Dossier législatif
Nationalisation d'ArcelorMittal France
Une proposition de loi vise à nationaliser ArcelorMittal France, un groupe sidérurgique (fabrication d’acier) présent en France. La nationalisation signifie que l’État deviendrait propriétaire de cette entreprise, ou d’une partie de ses activités, pour en assurer le contrôle. Ce secteur est considéré comme stratégique pour l’industrie française.
L’amendement n° 33 proposait d’inscrire dans la loi le principe de nationaliser ArcelorMittal France. Concrètement, cela aurait engagé l’État à racheter tout ou partie des activités du groupe en France, afin d’en prendre le contrôle direct.
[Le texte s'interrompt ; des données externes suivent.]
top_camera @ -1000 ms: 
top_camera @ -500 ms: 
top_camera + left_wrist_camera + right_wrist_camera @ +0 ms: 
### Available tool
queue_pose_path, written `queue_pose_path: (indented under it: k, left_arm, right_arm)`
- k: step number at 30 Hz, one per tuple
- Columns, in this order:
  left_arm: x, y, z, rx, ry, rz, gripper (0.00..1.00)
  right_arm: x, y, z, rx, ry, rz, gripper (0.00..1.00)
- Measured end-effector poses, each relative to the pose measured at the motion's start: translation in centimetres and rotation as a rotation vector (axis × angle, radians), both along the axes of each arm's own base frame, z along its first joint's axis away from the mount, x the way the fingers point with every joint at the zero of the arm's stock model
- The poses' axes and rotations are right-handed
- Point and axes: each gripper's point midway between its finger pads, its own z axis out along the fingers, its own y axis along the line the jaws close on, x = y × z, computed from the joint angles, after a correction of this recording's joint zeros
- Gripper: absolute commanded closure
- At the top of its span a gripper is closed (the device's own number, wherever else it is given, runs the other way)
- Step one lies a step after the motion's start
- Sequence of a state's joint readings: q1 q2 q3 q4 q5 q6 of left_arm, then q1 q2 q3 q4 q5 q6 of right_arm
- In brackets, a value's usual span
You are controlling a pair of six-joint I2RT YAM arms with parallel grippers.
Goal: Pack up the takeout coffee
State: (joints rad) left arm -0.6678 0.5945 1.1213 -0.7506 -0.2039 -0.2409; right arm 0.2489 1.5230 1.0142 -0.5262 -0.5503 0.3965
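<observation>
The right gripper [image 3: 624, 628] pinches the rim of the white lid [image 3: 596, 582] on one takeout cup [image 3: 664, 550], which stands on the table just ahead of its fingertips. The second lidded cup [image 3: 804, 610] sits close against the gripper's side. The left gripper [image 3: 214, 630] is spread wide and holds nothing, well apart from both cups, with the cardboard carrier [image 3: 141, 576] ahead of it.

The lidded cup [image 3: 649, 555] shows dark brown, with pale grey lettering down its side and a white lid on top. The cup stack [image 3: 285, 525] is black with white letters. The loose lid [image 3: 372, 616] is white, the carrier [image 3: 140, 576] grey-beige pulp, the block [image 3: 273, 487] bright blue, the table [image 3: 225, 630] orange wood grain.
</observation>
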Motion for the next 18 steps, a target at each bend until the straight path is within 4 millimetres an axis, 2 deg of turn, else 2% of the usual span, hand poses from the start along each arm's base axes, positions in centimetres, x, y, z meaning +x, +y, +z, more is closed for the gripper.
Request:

Cette mesure n’a pas été retenue. Le texte initial de la proposition de loi reste inchangé, sans mention de nationalisation obligatoire.
Le débat
- Pour :
- La nationalisation permettrait à l’État de protéger les emplois et les sites de production en France, en évitant des fermetures ou des délocalisations.
- Elle garantirait un contrôle public sur un secteur jugé essentiel pour la souveraineté industrielle du pays.
Qui est concerné ?
Vous êtes directement impacté si vous travaillez dans le secteur sidérurgique, si vous dépendez des activités d’ArcelorMittal en France, ou si vous êtes contribuable (car une nationalisation aurait pu impliquer des fonds publics).